+++ DATA SEGMENT

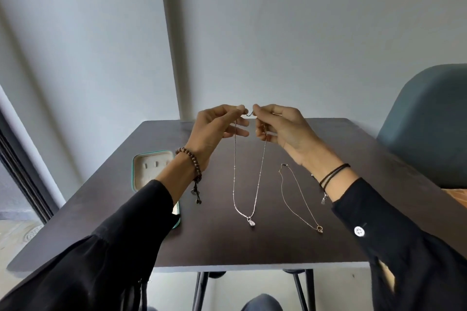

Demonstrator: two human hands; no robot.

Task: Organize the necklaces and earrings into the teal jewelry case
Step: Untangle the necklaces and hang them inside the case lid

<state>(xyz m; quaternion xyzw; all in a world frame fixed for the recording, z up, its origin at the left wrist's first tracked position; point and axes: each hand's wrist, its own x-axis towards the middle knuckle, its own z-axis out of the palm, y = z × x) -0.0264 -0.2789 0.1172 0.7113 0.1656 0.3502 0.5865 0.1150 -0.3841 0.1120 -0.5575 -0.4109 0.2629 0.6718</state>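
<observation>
A silver necklace (261, 171) with a small pendant hangs in a long loop above the dark table (252, 247). My left hand (214, 131) and my right hand (283, 129) are raised side by side and each pinches one end of its chain at the clasp. A second thin necklace (298, 199) with a ring pendant lies flat on the table to the right. The teal jewelry case (141, 171) lies open at the left with a cream lining, and my left forearm hides much of it.
A teal upholstered chair (429, 129) stands at the table's right side. A grey wall rises behind the table. A window frame and floor show at the far left. The table's near edge is just in front of my knees.
</observation>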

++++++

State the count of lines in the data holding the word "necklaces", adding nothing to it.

*SOLUTION FOR THIS TASK*: 2